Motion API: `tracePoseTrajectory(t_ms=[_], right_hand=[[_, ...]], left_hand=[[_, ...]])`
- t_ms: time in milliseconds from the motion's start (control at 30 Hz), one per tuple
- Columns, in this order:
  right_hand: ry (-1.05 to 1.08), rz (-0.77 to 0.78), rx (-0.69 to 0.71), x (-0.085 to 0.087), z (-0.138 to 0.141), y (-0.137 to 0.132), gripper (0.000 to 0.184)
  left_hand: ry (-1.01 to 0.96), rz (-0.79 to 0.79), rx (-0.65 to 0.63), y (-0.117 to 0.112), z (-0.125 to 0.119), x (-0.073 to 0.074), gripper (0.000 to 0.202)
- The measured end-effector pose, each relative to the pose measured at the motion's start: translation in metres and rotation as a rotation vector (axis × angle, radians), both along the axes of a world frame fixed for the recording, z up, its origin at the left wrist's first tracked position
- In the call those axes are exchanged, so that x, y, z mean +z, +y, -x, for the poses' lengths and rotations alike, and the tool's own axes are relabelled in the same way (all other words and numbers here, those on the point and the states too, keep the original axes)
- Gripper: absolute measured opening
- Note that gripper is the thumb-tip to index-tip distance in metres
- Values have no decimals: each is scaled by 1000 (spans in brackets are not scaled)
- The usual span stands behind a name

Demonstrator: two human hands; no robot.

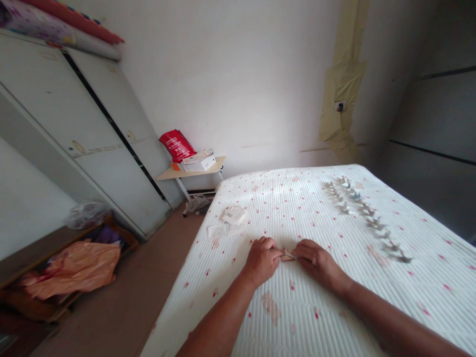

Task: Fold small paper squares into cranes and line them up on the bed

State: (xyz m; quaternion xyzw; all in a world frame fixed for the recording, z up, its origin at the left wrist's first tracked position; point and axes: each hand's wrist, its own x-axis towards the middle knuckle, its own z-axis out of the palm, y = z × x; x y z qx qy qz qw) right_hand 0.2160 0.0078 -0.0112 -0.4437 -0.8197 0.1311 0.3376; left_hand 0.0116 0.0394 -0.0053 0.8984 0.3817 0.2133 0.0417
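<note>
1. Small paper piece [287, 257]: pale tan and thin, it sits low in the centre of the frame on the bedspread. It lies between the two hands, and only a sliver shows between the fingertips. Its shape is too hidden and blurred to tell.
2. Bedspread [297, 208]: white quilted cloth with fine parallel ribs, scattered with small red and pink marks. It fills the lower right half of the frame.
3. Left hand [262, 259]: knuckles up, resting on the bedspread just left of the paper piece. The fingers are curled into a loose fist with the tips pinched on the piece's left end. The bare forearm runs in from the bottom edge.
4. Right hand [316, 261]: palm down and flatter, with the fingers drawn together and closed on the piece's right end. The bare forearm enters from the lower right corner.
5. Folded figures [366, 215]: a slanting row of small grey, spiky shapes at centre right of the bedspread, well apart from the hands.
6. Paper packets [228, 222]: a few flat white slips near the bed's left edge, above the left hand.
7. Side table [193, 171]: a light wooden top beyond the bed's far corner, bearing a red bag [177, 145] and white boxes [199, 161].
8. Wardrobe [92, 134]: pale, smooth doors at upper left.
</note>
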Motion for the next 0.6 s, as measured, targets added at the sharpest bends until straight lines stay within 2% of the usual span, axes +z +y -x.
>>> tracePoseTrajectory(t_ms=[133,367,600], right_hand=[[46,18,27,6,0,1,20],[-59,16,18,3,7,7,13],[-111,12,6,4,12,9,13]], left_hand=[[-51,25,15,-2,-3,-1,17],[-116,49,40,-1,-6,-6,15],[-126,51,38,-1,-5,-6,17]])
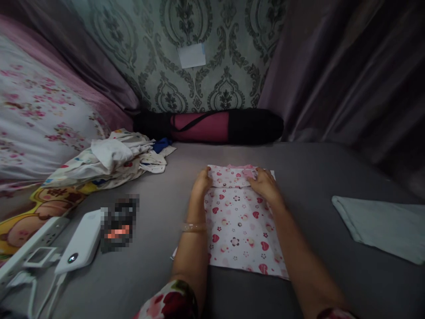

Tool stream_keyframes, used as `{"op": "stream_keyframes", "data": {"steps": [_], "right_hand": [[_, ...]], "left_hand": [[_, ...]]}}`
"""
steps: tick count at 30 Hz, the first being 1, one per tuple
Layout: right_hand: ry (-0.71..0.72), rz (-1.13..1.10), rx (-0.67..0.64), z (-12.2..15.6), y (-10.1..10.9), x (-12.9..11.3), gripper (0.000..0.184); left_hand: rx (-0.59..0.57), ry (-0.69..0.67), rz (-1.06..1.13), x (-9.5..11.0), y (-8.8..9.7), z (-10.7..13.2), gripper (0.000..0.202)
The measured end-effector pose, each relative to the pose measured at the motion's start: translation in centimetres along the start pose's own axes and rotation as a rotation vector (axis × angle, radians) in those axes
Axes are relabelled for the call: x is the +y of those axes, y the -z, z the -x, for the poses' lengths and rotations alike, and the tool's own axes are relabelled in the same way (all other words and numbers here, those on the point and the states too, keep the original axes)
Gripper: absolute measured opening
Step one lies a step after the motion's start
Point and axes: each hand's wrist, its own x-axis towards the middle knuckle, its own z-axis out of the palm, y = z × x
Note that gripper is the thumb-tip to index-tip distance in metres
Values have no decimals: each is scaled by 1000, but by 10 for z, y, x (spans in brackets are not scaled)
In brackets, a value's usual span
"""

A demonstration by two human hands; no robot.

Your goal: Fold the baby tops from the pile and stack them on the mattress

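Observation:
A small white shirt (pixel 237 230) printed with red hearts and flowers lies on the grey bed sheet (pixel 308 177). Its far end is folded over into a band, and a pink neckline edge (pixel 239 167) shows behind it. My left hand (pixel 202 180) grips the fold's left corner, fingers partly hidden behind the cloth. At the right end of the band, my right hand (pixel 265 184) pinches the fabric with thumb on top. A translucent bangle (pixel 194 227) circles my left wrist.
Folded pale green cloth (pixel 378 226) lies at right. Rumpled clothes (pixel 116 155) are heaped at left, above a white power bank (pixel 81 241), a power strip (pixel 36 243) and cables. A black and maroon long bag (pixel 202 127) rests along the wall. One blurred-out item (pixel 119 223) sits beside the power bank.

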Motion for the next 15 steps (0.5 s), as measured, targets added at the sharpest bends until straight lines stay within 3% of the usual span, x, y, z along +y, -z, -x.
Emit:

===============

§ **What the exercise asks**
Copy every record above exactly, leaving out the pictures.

§ **Answer**
Motion API: `tracePoseTrajectory(t_ms=[_], right_hand=[[_, ...]], left_hand=[[_, ...]])`
- t_ms: time in milliseconds from the motion's start (control at 30 Hz), one per tuple
- Columns, in this order:
  right_hand: ry (-1.05 to 1.08), rz (-0.77 to 0.78), rx (-0.69 to 0.71), x (-0.085 to 0.087), z (-0.138 to 0.141), y (-0.137 to 0.132), gripper (0.000 to 0.184)
  left_hand: ry (-1.01 to 0.96), rz (-0.79 to 0.79), rx (-0.65 to 0.63), y (-0.117 to 0.112), z (-0.125 to 0.119), x (-0.073 to 0.074), gripper (0.000 to 0.202)
- The measured end-effector pose, each relative to the pose measured at the motion's start: translation in metres and rotation as a rotation vector (axis × angle, radians), both along the axes of a world frame fixed for the recording, z up, its origin at the left wrist's first tracked position
- In the call those axes are exchanged, so that x, y, z mean +z, +y, -x, for the poses' lengths and rotations alike, and the tool's own axes are relabelled in the same way (all other words and numbers here, those on the point and the states too, keep the original axes)
- Gripper: absolute measured opening
- Note that gripper is the thumb-tip to index-tip distance in metres
- Values have no decimals: each is scaled by 1000 (spans in brackets are not scaled)
- The usual span stands behind a name

Demonstrator: two human hands; no robot.


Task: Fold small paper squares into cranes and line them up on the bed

State: (xyz m; quaternion xyzw; all in a world frame fixed for the recording, z up, its origin at the left wrist's first tracked position; point and axes: each hand's wrist, its own x-axis towards the middle knuckle, its own z-axis out of the palm, y = z × x; x y z qx qy qz qw) right_hand 0.2160 0.0078 -0.0112 -0.4437 -0.8197 0.1311 0.3376; left_hand 0.0116 0.0394 -0.0053 0.8984 0.3817 0.2133 0.0417
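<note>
1. Small paper piece [287, 257]: pale tan and thin, it sits low in the centre of the frame on the bedspread. It lies between the two hands, and only a sliver shows between the fingertips. Its shape is too hidden and blurred to tell.
2. Bedspread [297, 208]: white quilted cloth with fine parallel ribs, scattered with small red and pink marks. It fills the lower right half of the frame.
3. Left hand [262, 259]: knuckles up, resting on the bedspread just left of the paper piece. The fingers are curled into a loose fist with the tips pinched on the piece's left end. The bare forearm runs in from the bottom edge.
4. Right hand [316, 261]: palm down and flatter, with the fingers drawn together and closed on the piece's right end. The bare forearm enters from the lower right corner.
5. Folded figures [366, 215]: a slanting row of small grey, spiky shapes at centre right of the bedspread, well apart from the hands.
6. Paper packets [228, 222]: a few flat white slips near the bed's left edge, above the left hand.
7. Side table [193, 171]: a light wooden top beyond the bed's far corner, bearing a red bag [177, 145] and white boxes [199, 161].
8. Wardrobe [92, 134]: pale, smooth doors at upper left.
</note>
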Motion for the next 0.6 s, as measured, targets added at the sharpest bends until straight lines stay within 2% of the usual span, axes +z +y -x.
>>> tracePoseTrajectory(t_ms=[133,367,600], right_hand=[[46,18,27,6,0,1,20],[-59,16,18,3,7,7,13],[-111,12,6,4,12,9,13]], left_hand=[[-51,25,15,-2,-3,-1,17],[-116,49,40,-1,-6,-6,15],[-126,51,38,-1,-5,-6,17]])

Tool stream_keyframes, used as `{"op": "stream_keyframes", "data": {"steps": [_], "right_hand": [[_, ...]], "left_hand": [[_, ...]]}}`
"""
steps: tick count at 30 Hz, the first being 1, one per tuple
Layout: right_hand: ry (-0.71..0.72), rz (-1.13..1.10), rx (-0.67..0.64), z (-12.2..15.6), y (-10.1..10.9), x (-12.9..11.3), gripper (0.000..0.184); left_hand: rx (-0.59..0.57), ry (-0.69..0.67), rz (-1.06..1.13), x (-9.5..11.0), y (-8.8..9.7), z (-10.7..13.2), gripper (0.000..0.202)
The measured end-effector pose, each relative to the pose measured at the motion's start: translation in centimetres along the start pose's own axes and rotation as a rotation vector (axis × angle, radians) in those axes
Axes are relabelled for the call: x is the +y of those axes, y the -z, z the -x, for the poses' lengths and rotations alike, and the tool's own axes are relabelled in the same way (all other words and numbers here, those on the point and the states too, keep the original axes)
Gripper: absolute measured opening
Step one lies a step after the motion's start
Point and axes: each hand's wrist, its own x-axis towards the middle knuckle, its own z-axis out of the palm, y = z × x
Note that gripper is the thumb-tip to index-tip distance in metres
Values have no decimals: each is scaled by 1000, but by 10 for z, y, x (spans in brackets are not scaled)
In brackets, a value's usual span
"""

A demonstration by two human hands; no robot.

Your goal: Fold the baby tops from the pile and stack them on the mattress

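Observation:
A small white shirt (pixel 237 230) printed with red hearts and flowers lies on the grey bed sheet (pixel 308 177). Its far end is folded over into a band, and a pink neckline edge (pixel 239 167) shows behind it. My left hand (pixel 202 180) grips the fold's left corner, fingers partly hidden behind the cloth. At the right end of the band, my right hand (pixel 265 184) pinches the fabric with thumb on top. A translucent bangle (pixel 194 227) circles my left wrist.
Folded pale green cloth (pixel 378 226) lies at right. Rumpled clothes (pixel 116 155) are heaped at left, above a white power bank (pixel 81 241), a power strip (pixel 36 243) and cables. A black and maroon long bag (pixel 202 127) rests along the wall. One blurred-out item (pixel 119 223) sits beside the power bank.
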
Motion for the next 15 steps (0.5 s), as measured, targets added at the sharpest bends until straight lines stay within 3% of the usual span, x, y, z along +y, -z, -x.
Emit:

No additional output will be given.